**BRIEF**.
Within the records, find every line that includes the word "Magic" and copy it.
# # #
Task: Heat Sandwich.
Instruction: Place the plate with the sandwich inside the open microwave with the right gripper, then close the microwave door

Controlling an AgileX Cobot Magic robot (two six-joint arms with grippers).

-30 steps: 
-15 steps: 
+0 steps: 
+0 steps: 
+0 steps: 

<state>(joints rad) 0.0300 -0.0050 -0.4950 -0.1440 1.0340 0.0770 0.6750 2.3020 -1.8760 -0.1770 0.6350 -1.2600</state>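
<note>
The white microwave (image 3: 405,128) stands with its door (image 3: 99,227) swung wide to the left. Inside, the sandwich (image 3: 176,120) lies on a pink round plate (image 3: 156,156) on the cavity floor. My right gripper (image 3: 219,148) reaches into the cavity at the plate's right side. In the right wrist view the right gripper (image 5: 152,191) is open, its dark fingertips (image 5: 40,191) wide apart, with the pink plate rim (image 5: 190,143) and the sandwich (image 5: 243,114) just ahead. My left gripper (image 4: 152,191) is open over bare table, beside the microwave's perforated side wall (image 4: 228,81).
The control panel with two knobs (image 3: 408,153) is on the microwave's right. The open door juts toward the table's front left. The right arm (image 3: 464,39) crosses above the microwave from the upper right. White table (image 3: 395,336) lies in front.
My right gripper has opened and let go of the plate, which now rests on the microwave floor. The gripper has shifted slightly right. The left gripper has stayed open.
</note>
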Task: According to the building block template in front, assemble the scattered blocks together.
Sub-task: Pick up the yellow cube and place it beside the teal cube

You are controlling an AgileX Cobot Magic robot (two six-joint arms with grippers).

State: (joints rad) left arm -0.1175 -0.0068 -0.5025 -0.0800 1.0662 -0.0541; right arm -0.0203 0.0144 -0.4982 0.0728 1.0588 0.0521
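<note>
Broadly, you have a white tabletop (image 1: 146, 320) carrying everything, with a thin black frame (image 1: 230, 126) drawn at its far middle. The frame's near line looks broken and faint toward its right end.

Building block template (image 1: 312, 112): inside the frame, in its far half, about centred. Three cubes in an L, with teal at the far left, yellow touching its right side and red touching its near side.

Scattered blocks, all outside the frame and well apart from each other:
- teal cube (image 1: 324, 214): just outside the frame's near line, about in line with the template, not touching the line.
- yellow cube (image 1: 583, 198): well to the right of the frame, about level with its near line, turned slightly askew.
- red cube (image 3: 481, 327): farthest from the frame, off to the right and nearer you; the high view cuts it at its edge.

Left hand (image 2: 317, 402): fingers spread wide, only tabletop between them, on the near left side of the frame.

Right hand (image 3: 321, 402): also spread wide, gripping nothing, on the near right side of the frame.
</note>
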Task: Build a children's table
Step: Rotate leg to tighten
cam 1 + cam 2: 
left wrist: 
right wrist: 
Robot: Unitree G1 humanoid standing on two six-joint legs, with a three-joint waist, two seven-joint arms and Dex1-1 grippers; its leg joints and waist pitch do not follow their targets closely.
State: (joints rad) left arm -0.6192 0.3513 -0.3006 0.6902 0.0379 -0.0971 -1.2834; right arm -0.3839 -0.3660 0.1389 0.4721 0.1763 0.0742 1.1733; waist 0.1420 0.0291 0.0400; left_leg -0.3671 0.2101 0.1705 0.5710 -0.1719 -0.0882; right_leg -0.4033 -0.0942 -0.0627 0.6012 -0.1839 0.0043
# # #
**OUTPUT BELOW**.
Controlling an AgileX Cobot Magic robot (two six-joint arms with grippers).
You are controlling an AgileX Cobot Magic robot (two six-joint arms with grippers).

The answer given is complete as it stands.